[WORK ITEM]
Transcribe this listing exactly; omit the pictures.

[SOURCE MATERIAL]

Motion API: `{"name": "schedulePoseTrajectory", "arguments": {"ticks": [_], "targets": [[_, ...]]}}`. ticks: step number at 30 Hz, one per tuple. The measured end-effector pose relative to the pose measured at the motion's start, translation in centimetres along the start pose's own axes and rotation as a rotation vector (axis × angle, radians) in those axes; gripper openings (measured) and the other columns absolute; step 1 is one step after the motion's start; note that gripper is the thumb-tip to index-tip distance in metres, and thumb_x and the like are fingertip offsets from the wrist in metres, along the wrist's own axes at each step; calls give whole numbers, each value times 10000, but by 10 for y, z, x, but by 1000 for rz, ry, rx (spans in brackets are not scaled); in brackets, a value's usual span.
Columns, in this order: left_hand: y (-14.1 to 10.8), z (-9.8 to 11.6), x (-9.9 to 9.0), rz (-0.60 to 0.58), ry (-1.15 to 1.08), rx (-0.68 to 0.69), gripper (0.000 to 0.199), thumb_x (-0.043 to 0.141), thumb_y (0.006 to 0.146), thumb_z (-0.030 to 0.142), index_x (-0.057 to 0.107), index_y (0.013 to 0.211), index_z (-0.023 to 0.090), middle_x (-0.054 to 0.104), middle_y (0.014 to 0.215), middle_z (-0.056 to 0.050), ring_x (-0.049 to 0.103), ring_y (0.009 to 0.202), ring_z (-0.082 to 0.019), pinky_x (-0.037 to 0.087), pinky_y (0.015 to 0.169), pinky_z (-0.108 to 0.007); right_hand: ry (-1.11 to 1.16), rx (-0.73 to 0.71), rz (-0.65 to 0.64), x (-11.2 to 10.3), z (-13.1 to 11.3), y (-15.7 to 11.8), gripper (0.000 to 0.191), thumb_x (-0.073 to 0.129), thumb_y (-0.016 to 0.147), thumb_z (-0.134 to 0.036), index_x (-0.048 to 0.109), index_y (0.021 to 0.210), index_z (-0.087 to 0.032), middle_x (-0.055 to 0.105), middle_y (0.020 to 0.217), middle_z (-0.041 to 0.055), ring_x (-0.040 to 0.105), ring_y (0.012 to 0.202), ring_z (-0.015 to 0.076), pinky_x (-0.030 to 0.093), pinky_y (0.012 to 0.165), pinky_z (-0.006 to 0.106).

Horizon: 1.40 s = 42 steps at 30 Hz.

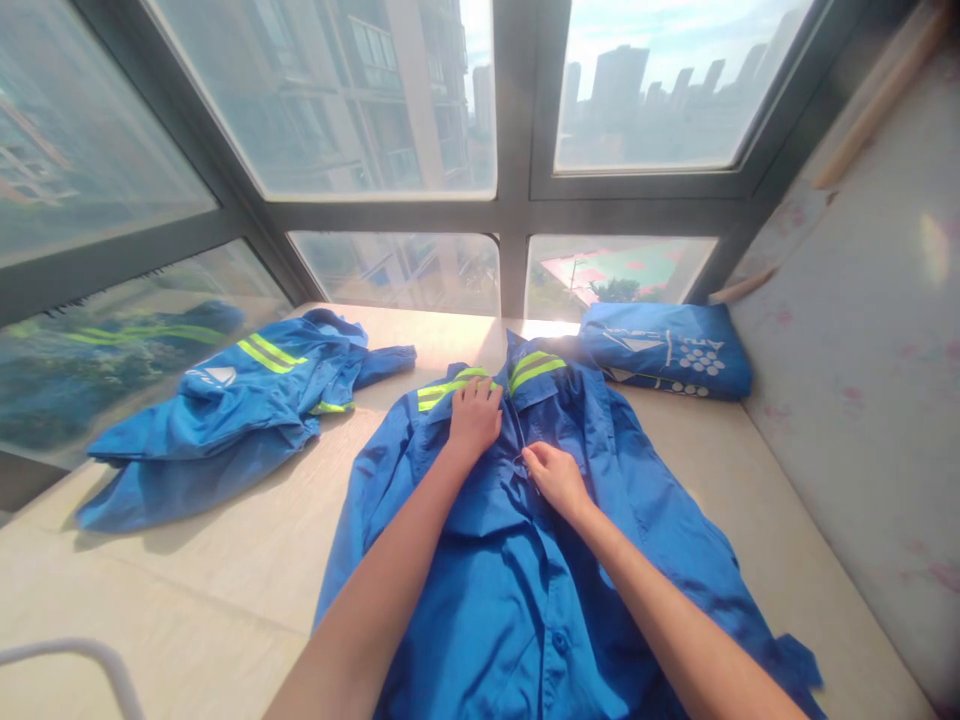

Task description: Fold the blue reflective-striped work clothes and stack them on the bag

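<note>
A blue work jacket [480,580] with yellow-green reflective stripes across the chest lies spread, front up, its collar toward the window. My left hand [475,420] rests on its left chest, fingers extended over the stripe, palm down. Beside the front opening, my right hand [553,475] pinches the jacket's front edge between thumb and fingertips. A small pale bit shows at those fingertips, too small to make out. Below the hands the placket runs downward, with a button [559,640] showing. The jacket's lower hem is out of view.
Another blue jacket [247,400] with reflective stripes lies crumpled at the left. A folded blue garment [667,350] with white print sits in the far right corner. Windows [397,270] close off the back, a patterned wall [862,400] the right. A pale curved tube [82,650] is at lower left.
</note>
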<state>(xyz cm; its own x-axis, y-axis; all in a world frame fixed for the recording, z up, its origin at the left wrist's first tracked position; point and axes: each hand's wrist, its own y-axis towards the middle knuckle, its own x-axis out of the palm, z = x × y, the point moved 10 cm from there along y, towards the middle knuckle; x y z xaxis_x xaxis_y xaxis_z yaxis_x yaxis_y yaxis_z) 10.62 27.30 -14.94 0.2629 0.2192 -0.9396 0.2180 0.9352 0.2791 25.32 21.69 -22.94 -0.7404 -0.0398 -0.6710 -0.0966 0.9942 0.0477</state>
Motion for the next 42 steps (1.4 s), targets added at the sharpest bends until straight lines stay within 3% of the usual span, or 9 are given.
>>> {"name": "schedulePoseTrajectory", "arguments": {"ticks": [5, 9, 14, 20, 23, 29, 33, 37, 42], "targets": [[-4, -15, 11, -121, 102, 0, 277, 456, 902, 81, 716, 941, 170, 710, 922, -147, 635, 1015, -283, 294, 1111, -483, -21, -87, 151, -23, -30, 35, 257, 510, 960, -328, 732, 1020, -213, 757, 1011, 72, 691, 875, 201, 473, 807, 269], [-26, -29, 17, -166, 139, -45, 250, 469, 935, 180, 718, 954, 165, 694, 952, -152, 640, 973, -278, 395, 1013, -430, -69, -75, 159, -11, -49, 71, 366, 553, 918, -255, 642, 1263, -169, 728, 1145, 127, 690, 963, 230, 487, 887, 317], [-54, -63, 12, -204, 196, -177, 268, 459, 955, 231, 691, 1080, 181, 676, 1057, -140, 655, 952, -269, 473, 793, -349, -68, 114, 77, 13, -20, 96, 397, 649, 819, -216, 697, 1214, -211, 761, 1015, 121, 709, 948, 276, 504, 814, 327], [-66, -102, -10, -225, 244, -324, 259, 483, 964, 322, 708, 1013, 205, 707, 1003, -115, 675, 861, -267, 473, 728, -329, 10, 96, 126, 14, 4, 95, 290, 562, 912, -297, 754, 1113, -215, 772, 984, 76, 706, 957, 229, 495, 816, 276], [-49, -86, -16, -213, 237, -298, 282, 485, 972, 362, 720, 964, 206, 714, 973, -116, 668, 877, -271, 474, 765, -339, 27, 65, 137, 16, 4, 91, 289, 527, 952, -353, 773, 1036, -227, 774, 963, 70, 705, 937, 225, 486, 803, 267], [9, -7, -2, -149, 121, 50, 282, 497, 957, 262, 697, 1140, 182, 662, 1195, -137, 593, 1110, -272, 441, 956, -356, 20, -1, 146, 17, -1, 88, 277, 516, 963, -325, 772, 985, -220, 773, 938, 67, 705, 903, 212, 468, 786, 247], [23, -4, 18, -263, 107, 125, 223, 604, 826, 108, 741, 988, 178, 695, 1031, -110, 624, 956, -241, 462, 863, -321, 8, -28, 148, 16, -4, 87, 277, 509, 963, -302, 772, 962, -213, 774, 934, 72, 704, 894, 212, 464, 784, 246], [5, -21, 5, -267, 158, 127, 239, 505, 899, 105, 734, 894, 175, 681, 972, -141, 606, 1010, -283, 440, 903, -386, 16, -34, 155, 15, -6, 85, 270, 512, 959, -283, 773, 988, -215, 775, 976, 78, 705, 913, 213, 462, 790, 248], [-59, -40, -15, -225, 262, 89, 345, 388, 979, 161, 707, 1103, 205, 681, 1101, -153, 578, 1071, -299, 435, 924, -412, 25, -24, 165, 15, -6, 83, 278, 505, 964, -300, 770, 936, -220, 769, 896, 64, 703, 865, 213, 446, 742, 246]]}}
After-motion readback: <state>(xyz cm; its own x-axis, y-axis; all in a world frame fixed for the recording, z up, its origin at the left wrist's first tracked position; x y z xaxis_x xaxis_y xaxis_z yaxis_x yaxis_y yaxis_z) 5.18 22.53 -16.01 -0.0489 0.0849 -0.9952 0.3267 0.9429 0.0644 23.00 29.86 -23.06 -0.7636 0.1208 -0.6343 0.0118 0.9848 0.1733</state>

[ANSWER TO THIS PROBLEM]
Motion API: `{"name": "schedulePoseTrajectory", "arguments": {"ticks": [_], "targets": [[_, ...]]}}`. ticks: step number at 30 Hz, one per tuple. The measured end-effector pose relative to the pose measured at the motion's start, translation in centimetres along the start pose's own axes and rotation as a rotation vector (axis × angle, radians) in those axes; gripper openings (measured) and the other columns absolute; step 1 is one step after the motion's start; note that gripper is the thumb-tip to index-tip distance in metres, and thumb_x and the like are fingertip offsets from the wrist in metres, along the wrist's own axes at each step; calls give whole numbers, each value times 10000, but by 10 for y, z, x, but by 1000 for rz, ry, rx (spans in brackets are not scaled); in brackets, a value's usual span.
Columns, in this order: left_hand: y (-14.1 to 10.8), z (-9.8 to 11.6), x (-9.9 to 9.0), rz (-0.60 to 0.58), ry (-1.15 to 1.08), rx (-0.68 to 0.69), gripper (0.000 to 0.199), thumb_x (-0.043 to 0.141), thumb_y (0.006 to 0.146), thumb_z (-0.030 to 0.142), index_x (-0.057 to 0.107), index_y (0.013 to 0.211), index_z (-0.023 to 0.090), middle_x (-0.054 to 0.104), middle_y (0.014 to 0.215), middle_z (-0.056 to 0.050), ring_x (-0.049 to 0.103), ring_y (0.009 to 0.202), ring_z (-0.082 to 0.019), pinky_x (-0.037 to 0.087), pinky_y (0.015 to 0.169), pinky_z (-0.108 to 0.007); right_hand: ry (-1.11 to 1.16), rx (-0.73 to 0.71), rz (-0.65 to 0.64), x (-11.2 to 10.3), z (-13.1 to 11.3), y (-15.7 to 11.8), gripper (0.000 to 0.191), thumb_x (-0.073 to 0.129), thumb_y (-0.016 to 0.147), thumb_z (-0.134 to 0.036), index_x (-0.048 to 0.109), index_y (0.021 to 0.210), index_z (-0.087 to 0.032), middle_x (-0.055 to 0.105), middle_y (0.020 to 0.217), middle_z (-0.041 to 0.055), ring_x (-0.040 to 0.105), ring_y (0.012 to 0.202), ring_z (-0.015 to 0.076), pinky_x (-0.030 to 0.093), pinky_y (0.012 to 0.165), pinky_z (-0.006 to 0.106).

Horizon: 1.40 s = 42 steps at 30 Hz.


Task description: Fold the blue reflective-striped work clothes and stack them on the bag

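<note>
A blue work jacket [480,580] with yellow-green reflective stripes across the chest lies spread, front up, its collar toward the window. My left hand [475,420] rests on its left chest, fingers extended over the stripe, palm down. Beside the front opening, my right hand [553,475] pinches the jacket's front edge between thumb and fingertips. A small pale bit shows at those fingertips, too small to make out. Below the hands the placket runs downward, with a button [559,640] showing. The jacket's lower hem is out of view.
Another blue jacket [247,400] with reflective stripes lies crumpled at the left. A folded blue garment [667,350] with white print sits in the far right corner. Windows [397,270] close off the back, a patterned wall [862,400] the right. A pale curved tube [82,650] is at lower left.
</note>
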<state>(xyz cm; its own x-axis, y-axis; all in a world frame fixed for the recording, z up, its origin at the left wrist's first tracked position; point and axes: each hand's wrist, its own y-axis towards the middle knuckle, its own x-axis out of the palm, z = x × y, the point moved 10 cm from there along y, towards the middle knuckle; x y z xaxis_x xaxis_y xaxis_z yaxis_x yaxis_y yaxis_z) 10.62 27.30 -14.94 0.2629 0.2192 -0.9396 0.2180 0.9352 0.2791 25.32 21.69 -22.94 -0.7404 -0.0398 -0.6710 -0.0966 0.9942 0.0477</state>
Motion for the next 42 steps (1.4 s), targets added at the sharpest bends until straight lines stay within 3% of the usual span, or 9 are given.
>>> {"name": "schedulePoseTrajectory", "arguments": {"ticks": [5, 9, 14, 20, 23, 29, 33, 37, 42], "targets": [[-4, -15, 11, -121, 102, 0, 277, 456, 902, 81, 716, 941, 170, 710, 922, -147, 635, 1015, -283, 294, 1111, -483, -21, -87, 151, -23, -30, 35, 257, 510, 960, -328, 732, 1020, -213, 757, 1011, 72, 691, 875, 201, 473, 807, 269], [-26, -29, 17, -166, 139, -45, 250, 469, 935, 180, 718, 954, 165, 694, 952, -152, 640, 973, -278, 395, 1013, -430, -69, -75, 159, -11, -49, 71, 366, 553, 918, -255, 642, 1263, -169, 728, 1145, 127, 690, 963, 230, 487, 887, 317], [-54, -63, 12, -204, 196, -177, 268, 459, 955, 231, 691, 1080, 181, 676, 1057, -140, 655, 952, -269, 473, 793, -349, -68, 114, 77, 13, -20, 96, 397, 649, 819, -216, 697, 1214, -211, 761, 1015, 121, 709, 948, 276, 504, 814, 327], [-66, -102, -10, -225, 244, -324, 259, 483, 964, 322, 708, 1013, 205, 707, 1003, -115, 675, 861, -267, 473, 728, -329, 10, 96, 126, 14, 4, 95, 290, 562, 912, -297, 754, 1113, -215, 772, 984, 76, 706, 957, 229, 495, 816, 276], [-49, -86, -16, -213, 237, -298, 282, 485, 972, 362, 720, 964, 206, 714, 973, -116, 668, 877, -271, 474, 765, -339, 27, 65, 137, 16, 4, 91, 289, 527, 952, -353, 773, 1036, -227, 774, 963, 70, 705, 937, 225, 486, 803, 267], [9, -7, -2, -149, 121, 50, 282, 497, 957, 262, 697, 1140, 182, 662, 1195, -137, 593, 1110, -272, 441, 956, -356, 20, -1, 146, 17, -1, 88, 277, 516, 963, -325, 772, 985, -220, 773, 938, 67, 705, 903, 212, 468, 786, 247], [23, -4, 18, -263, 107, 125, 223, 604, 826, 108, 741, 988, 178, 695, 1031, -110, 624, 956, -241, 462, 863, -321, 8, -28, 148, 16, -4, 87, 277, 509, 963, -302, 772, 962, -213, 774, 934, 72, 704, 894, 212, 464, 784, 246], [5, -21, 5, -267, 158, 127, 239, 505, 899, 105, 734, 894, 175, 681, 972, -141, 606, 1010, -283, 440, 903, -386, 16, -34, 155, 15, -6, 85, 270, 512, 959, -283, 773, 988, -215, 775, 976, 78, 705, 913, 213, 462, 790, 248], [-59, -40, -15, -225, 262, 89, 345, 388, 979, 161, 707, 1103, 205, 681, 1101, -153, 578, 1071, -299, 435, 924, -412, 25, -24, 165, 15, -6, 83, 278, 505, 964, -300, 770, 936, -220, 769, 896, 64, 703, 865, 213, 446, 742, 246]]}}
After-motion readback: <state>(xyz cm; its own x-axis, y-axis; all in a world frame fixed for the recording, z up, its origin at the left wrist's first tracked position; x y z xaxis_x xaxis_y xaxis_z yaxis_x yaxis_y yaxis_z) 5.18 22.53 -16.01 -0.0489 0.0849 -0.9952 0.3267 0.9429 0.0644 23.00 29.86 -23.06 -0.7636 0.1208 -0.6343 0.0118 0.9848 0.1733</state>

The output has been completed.